[REQUIRED ACTION] Every record is to be transcribed exactly as written.

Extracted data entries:
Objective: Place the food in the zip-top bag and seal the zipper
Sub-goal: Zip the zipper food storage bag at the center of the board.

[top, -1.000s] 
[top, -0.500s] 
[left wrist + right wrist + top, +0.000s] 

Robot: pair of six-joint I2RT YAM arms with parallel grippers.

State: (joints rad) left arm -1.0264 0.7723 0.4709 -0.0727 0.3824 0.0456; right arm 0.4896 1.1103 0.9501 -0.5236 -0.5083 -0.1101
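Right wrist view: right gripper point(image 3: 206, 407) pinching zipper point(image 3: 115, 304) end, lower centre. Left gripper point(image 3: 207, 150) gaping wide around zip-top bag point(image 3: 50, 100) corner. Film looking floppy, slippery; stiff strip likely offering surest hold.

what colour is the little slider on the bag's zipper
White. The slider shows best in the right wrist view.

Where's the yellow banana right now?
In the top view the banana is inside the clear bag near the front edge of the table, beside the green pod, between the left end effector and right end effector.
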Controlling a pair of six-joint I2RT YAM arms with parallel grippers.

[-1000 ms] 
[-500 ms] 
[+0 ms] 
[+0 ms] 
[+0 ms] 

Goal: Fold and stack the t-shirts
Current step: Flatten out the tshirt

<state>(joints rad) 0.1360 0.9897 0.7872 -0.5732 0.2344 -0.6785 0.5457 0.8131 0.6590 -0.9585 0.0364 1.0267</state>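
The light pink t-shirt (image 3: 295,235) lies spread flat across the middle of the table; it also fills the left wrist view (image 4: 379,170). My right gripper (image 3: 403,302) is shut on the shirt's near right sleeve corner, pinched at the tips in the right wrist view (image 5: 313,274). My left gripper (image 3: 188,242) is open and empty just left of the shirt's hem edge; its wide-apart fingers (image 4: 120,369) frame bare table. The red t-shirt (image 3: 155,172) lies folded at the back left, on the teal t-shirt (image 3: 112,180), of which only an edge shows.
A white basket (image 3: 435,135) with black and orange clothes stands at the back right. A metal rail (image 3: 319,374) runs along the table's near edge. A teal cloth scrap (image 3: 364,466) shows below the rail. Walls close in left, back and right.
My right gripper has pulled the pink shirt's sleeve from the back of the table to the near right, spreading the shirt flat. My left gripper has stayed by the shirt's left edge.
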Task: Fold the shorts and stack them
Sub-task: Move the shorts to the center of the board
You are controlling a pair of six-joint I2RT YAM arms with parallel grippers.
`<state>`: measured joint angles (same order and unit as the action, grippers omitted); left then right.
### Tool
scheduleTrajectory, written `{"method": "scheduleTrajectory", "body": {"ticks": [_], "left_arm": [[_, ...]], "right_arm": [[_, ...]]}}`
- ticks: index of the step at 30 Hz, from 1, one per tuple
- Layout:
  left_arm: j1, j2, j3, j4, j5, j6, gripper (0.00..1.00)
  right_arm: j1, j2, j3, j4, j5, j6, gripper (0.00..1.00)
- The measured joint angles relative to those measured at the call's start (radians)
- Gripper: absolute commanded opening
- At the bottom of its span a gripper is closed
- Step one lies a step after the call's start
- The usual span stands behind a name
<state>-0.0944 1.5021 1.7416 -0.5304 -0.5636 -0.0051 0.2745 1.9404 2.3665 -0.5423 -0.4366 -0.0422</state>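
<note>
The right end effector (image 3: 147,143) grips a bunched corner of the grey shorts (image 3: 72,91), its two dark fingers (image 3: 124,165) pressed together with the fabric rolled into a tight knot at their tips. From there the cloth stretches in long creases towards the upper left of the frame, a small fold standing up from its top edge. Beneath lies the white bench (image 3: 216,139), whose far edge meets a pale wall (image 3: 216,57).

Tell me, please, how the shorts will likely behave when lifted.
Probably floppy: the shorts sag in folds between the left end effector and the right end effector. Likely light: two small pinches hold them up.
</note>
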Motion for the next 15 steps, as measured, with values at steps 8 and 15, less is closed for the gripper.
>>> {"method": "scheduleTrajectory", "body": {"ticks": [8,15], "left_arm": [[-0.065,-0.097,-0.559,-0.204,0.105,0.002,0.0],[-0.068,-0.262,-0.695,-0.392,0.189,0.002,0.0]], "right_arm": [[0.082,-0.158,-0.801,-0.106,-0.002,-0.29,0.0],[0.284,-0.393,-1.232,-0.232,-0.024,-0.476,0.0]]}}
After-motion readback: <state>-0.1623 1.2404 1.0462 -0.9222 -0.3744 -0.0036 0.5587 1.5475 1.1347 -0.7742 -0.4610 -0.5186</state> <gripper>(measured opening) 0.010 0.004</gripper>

[OUTPUT FOR THIS TASK]
Objective: Place the food in the zip-top bag and seal the zipper
Sub-goal: Zip the zipper food storage bag at the center of the board.

[top, -1.000s] 
[top, -0.500s] 
[left wrist + right wrist + top, +0.000s] 

Robot: pair of six-joint I2RT YAM arms with parallel grippers.

State: (joints rad) left arm -1.0264 0.7723 0.4709 -0.0727 0.3824 0.0456; right arm 0.4896 1.1103 0.9501 -0.5236 -0.5083 -0.1101
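Right wrist view: right gripper point(image 3: 206, 407) pinching zipper point(image 3: 115, 304) end, lower centre. Left gripper point(image 3: 207, 150) gaping wide around zip-top bag point(image 3: 50, 100) corner. Film looking floppy, slippery; stiff strip likely offering surest hold.

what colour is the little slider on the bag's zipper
White. The slider shows best in the right wrist view.

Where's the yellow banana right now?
In the top view the banana is inside the clear bag near the front edge of the table, beside the green pod, between the left end effector and right end effector.
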Controlling a pair of six-joint I2RT YAM arms with parallel grippers.

[-1000 ms] 
[-500 ms] 
[+0 ms] 
[+0 ms] 
[+0 ms] 

Goal: Fold and stack the t-shirts
Current step: Flatten out the tshirt

<state>(joints rad) 0.1360 0.9897 0.7872 -0.5732 0.2344 -0.6785 0.5457 0.8131 0.6590 -0.9585 0.0364 1.0267</state>
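The light pink t-shirt (image 3: 295,235) lies spread flat across the middle of the table; it also fills the left wrist view (image 4: 379,170). My right gripper (image 3: 403,302) is shut on the shirt's near right sleeve corner, pinched at the tips in the right wrist view (image 5: 313,274). My left gripper (image 3: 188,242) is open and empty just left of the shirt's hem edge; its wide-apart fingers (image 4: 120,369) frame bare table. The red t-shirt (image 3: 155,172) lies folded at the back left, on the teal t-shirt (image 3: 112,180), of which only an edge shows.
A white basket (image 3: 435,135) with black and orange clothes stands at the back right. A metal rail (image 3: 319,374) runs along the table's near edge. A teal cloth scrap (image 3: 364,466) shows below the rail. Walls close in left, back and right.
My right gripper has pulled the pink shirt's sleeve from the back of the table to the near right, spreading the shirt flat. My left gripper has stayed by the shirt's left edge.
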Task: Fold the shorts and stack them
Sub-task: Move the shorts to the center of the board
You are controlling a pair of six-joint I2RT YAM arms with parallel grippers.
`<state>`: measured joint angles (same order and unit as the action, grippers omitted); left then right.
### Tool
scheduleTrajectory, written `{"method": "scheduleTrajectory", "body": {"ticks": [_], "left_arm": [[_, ...]], "right_arm": [[_, ...]]}}`
- ticks: index of the step at 30 Hz, from 1, one per tuple
- Layout:
  left_arm: j1, j2, j3, j4, j5, j6, gripper (0.00..1.00)
  right_arm: j1, j2, j3, j4, j5, j6, gripper (0.00..1.00)
- The measured joint angles relative to those measured at the call's start (radians)
- Gripper: absolute commanded opening
- At the bottom of its span a gripper is closed
- Step one lies a step after the call's start
- The usual span stands behind a name
<state>-0.0944 1.5021 1.7416 -0.5304 -0.5636 -0.0051 0.2745 1.9404 2.3665 -0.5423 -0.4366 -0.0422</state>
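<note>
The right end effector (image 3: 147,143) grips a bunched corner of the grey shorts (image 3: 72,91), its two dark fingers (image 3: 124,165) pressed together with the fabric rolled into a tight knot at their tips. From there the cloth stretches in long creases towards the upper left of the frame, a small fold standing up from its top edge. Beneath lies the white bench (image 3: 216,139), whose far edge meets a pale wall (image 3: 216,57).

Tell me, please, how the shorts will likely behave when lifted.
Probably floppy: the shorts sag in folds between the left end effector and the right end effector. Likely light: two small pinches hold them up.
</note>
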Motion for the next 15 steps, as measured, with values at steps 8 and 15, less is closed for the gripper.
>>> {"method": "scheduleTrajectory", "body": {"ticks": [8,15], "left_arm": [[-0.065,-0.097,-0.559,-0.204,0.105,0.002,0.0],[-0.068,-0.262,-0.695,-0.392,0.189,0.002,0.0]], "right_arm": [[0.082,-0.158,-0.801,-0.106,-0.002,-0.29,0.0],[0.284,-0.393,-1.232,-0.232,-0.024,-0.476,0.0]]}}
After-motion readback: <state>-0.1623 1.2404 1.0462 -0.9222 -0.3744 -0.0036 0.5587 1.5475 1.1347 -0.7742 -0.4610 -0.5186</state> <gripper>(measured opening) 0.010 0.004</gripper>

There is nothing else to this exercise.